### Source data
────

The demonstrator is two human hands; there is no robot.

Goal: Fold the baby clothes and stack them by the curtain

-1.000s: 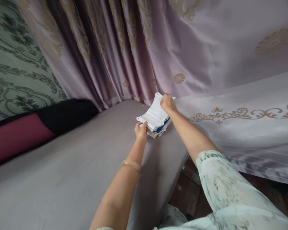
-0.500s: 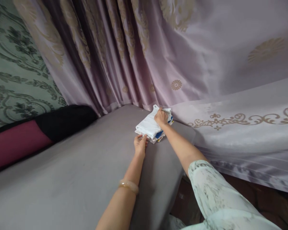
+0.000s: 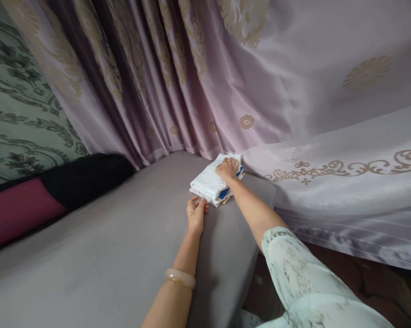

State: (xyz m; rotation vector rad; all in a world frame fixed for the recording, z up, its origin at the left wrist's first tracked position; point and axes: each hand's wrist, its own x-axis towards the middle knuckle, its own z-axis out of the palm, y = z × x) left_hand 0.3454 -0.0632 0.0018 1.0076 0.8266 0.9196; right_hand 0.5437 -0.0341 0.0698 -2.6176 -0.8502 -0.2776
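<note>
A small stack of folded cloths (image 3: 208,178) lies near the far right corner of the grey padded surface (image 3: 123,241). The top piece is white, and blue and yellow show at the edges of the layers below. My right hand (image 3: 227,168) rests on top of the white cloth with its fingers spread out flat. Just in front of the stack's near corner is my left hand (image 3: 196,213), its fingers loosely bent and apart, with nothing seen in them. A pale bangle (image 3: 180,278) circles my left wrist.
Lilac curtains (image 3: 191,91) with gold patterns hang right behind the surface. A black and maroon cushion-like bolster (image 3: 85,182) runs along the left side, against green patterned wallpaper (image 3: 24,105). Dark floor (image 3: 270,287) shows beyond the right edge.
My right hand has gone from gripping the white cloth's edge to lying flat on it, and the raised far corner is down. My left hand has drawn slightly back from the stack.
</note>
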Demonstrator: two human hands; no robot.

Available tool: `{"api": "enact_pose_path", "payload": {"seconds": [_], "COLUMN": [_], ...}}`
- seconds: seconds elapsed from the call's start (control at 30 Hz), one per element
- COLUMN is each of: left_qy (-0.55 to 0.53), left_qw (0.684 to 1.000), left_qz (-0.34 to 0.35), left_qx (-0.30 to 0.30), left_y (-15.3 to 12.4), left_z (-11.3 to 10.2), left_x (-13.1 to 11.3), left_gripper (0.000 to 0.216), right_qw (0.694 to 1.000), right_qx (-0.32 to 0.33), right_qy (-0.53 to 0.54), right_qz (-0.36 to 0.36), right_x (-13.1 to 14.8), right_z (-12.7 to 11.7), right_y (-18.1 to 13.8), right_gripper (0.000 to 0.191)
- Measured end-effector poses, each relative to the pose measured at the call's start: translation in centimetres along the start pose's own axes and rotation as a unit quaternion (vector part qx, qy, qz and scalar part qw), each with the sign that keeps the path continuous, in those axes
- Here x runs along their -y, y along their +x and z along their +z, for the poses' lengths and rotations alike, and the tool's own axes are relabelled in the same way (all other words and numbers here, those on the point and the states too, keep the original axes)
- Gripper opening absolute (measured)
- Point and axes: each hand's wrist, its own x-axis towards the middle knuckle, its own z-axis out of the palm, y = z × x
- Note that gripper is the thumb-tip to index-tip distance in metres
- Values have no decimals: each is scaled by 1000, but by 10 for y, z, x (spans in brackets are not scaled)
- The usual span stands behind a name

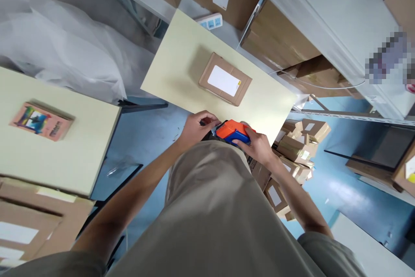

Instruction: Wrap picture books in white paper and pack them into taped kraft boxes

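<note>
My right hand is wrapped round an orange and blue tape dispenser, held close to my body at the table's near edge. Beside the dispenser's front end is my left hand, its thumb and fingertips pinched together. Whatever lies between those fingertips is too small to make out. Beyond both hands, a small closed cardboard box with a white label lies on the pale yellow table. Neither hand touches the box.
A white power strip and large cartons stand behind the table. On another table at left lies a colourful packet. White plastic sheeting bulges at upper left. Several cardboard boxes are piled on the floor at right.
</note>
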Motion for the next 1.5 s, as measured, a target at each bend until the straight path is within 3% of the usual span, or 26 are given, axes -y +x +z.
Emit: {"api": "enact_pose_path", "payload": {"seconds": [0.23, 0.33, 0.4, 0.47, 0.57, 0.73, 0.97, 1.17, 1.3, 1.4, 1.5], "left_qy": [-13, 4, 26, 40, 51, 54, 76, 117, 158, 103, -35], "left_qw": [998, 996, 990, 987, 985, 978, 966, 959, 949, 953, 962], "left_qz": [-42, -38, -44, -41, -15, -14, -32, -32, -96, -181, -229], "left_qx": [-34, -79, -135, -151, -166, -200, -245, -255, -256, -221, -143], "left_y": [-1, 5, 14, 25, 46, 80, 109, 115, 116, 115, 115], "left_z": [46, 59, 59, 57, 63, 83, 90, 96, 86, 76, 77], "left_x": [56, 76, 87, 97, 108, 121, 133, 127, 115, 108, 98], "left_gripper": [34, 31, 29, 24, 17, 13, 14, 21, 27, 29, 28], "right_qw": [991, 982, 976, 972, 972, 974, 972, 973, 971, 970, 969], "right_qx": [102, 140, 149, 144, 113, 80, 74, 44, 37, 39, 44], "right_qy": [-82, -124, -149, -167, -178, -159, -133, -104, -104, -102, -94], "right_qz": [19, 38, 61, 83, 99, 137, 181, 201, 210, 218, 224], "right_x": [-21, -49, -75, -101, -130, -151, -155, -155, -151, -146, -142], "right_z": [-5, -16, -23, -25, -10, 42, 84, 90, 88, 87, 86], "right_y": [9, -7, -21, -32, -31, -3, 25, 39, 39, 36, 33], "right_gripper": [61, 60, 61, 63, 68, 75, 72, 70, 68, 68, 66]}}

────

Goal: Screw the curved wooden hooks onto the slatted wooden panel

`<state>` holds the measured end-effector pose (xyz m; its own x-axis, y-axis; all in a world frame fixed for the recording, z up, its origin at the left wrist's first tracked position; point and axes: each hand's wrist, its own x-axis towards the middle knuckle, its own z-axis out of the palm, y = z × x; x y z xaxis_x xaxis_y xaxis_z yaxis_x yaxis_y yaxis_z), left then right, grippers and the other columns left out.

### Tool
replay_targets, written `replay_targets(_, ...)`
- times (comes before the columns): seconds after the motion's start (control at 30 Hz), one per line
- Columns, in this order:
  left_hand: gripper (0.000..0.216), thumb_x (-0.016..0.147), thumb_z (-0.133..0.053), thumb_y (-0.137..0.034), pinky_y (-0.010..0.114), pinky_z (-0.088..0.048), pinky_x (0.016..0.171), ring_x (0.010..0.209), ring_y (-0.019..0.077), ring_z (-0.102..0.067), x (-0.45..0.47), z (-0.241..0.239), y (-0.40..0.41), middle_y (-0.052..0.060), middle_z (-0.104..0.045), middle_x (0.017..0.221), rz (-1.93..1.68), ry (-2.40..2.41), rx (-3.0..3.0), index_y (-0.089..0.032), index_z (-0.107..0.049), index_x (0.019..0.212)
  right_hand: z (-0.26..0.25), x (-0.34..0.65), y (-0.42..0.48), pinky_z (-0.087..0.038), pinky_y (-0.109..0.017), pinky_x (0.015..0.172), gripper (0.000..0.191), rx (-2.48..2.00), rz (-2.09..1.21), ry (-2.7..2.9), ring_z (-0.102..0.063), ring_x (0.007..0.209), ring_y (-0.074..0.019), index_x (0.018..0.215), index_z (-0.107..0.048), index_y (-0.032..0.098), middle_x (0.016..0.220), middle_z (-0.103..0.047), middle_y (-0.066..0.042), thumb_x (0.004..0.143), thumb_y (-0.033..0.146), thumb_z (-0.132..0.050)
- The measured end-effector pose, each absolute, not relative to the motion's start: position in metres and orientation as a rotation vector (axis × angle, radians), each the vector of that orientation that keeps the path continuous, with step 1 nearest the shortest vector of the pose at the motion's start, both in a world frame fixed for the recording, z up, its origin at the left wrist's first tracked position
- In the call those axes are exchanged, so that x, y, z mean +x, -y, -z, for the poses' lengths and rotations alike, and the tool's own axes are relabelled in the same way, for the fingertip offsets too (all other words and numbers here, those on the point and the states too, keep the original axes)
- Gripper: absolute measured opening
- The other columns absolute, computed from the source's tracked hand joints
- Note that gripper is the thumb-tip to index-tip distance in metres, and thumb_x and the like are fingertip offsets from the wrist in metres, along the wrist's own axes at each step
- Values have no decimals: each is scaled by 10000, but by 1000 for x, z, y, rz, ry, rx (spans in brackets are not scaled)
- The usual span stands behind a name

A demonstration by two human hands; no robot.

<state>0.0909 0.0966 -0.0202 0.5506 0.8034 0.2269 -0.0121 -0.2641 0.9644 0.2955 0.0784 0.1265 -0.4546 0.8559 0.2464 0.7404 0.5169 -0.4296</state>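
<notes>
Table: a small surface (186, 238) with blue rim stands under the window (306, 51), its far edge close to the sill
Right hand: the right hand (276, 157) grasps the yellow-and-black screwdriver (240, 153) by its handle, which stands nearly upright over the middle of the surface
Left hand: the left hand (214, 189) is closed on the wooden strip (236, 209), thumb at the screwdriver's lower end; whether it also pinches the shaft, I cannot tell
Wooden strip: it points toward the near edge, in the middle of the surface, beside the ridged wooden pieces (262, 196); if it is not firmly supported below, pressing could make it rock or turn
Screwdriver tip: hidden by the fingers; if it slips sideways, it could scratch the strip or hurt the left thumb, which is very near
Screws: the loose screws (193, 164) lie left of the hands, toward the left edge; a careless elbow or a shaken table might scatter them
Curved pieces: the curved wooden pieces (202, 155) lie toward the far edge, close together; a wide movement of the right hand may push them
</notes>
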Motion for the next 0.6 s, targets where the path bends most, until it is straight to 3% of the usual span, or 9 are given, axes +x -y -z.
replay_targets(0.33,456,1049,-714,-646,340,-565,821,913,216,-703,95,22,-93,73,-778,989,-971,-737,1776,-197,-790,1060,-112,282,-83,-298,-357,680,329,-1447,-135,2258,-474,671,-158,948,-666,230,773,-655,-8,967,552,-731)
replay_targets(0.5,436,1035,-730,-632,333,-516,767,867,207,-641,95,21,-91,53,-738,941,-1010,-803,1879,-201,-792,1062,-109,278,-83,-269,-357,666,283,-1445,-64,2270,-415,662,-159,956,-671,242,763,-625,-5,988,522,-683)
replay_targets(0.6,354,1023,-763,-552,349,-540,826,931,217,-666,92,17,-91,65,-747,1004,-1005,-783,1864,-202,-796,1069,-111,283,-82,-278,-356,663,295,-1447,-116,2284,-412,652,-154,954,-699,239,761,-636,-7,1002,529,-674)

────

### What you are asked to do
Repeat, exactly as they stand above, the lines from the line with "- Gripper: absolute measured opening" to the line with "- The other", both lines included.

### Written response
- Gripper: absolute measured opening
- The other columns absolute, computed from the source's tracked hand joints

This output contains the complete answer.